The old frontier is gone, a new frontier has arisen. The meeting place of unfriendly races has moved Eastward from the Missouri to the Merrimac. The pioneers of to-day came often from autocratic lands where law was something imposed on them from above, and they were slow to regard our law as different in kind. It was not a part of themselves. Moreover, they did not find in America the energetic police organization which had compelled their obedience in Europe. The men who framed our system of laws were taught by Puritanism that duties declared by those lawfully in authority should be voluntarily performed. A statute once on the books got much vitality from this spirit and from the social pressure of the homogeneous settled communities, whatever the difficulties of enforcement at the frontier. These forces behind law became weaker when the population was split into numerous and diverse races by the great tide of immigration. Obedience to law, never automatic among us, now became liable to cease altogether whenever a person thought the law unreasonable or felt fairly certain that he would not be found out.

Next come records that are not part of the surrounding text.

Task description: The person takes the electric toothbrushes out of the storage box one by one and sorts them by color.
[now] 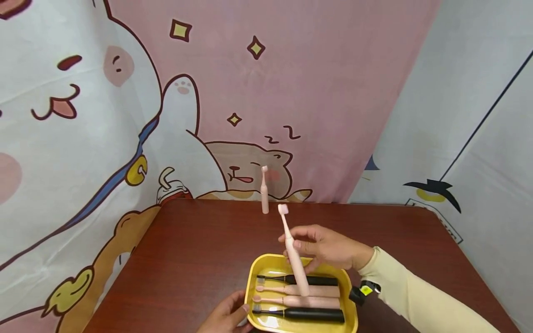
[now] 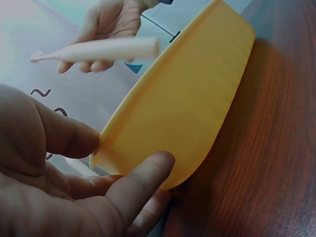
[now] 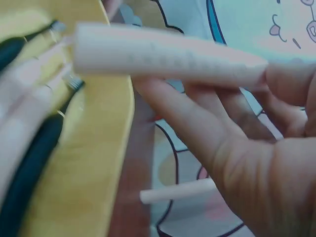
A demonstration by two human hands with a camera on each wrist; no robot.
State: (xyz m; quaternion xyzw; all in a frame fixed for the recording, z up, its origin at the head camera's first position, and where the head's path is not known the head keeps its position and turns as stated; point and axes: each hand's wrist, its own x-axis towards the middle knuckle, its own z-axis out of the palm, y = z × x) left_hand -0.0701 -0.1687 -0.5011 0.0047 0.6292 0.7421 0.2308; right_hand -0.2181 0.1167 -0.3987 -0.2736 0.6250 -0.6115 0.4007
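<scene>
My right hand (image 1: pixel 329 247) holds a pale pink electric toothbrush (image 1: pixel 296 263) above a yellow tray (image 1: pixel 351 296), its brush head pointing up and away. Inside the tray lie two black toothbrushes (image 1: pixel 314 315) and two pink toothbrushes (image 1: pixel 312 302), side by side with their heads to the left. My left hand (image 1: pixel 226 314) grips the tray's left side; in the left wrist view its thumb and fingers pinch the tray wall (image 2: pixel 173 108). The right wrist view shows the held toothbrush's handle (image 3: pixel 163 54) close up, slightly blurred.
Another pink toothbrush (image 1: pixel 264 196) stands upright near the far edge of the brown wooden table (image 1: pixel 195 249). Behind the table hangs a cartoon-printed cloth (image 1: pixel 325 92). A dark band with a small device (image 1: pixel 364 291) is on the right wrist.
</scene>
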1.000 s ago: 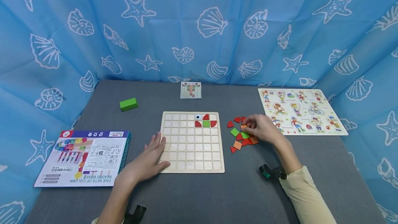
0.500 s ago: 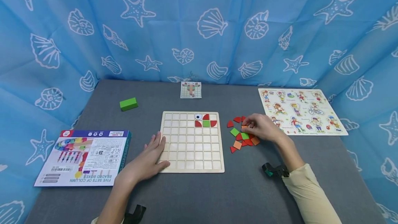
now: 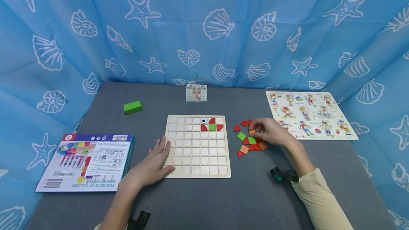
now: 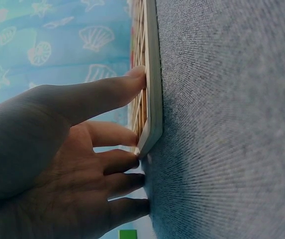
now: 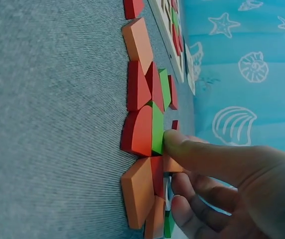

This belief that a law ceases to have obligation when it becomes inexpedient to obey it, extends far beyond the recently arrived elements in our population. For instance, a wealthy man with several American generations behind him, who was serving on the jury in an accident case, stood up on a chair as soon as the jury got into the consultation-room and urged them to disregard everything which the judge had instructed them about the inability of the plaintiff to recover if he, as well as the defendant, was negligent. “This doctrine of contributory negligence,” said this educated juryman, “is not the law of France or Germany or any country on the Continent of Europe. A number of eminent writers agree that it is a thoroughly bad law. Let’s have nothing to do with it.” Needless to say, the plaintiff recovered. This conception of a higher law than that on the books may owe something to the Abolitionists’ belief that they were not bound by the laws protecting the inhuman institution of slavery. Many conscientious persons still hold that a man ought not to be punished for disobeying a law which he believes to be morally wrong. Fortunately, a corrective to this dangerous doctrine of the inner legal light is found in the words of a leading Abolitionist, Judge Ebenezer Rockwood Hoar, in charging the Grand Jury on riotous resistance to the fugitive slave law, although he himself regarded it as vicious legislation:

“A man whose private conscience leads him to disobey a law recognized by the community must take the consequences of that disobedience. It is a matter solely between him and his Maker. He should take good care that he is not mistaken, that his private opinion does not result from passion or prejudice, but, if he believes it to be his duty to disobey, he must be prepared to abide by the result; and the laws as they are enacted and settled by the constituted authorities to be constitutional and valid, must be enforced, although it may be to his grievous harm. It will not do for the public authorities to recognize his private opinion as a justification of his acts.”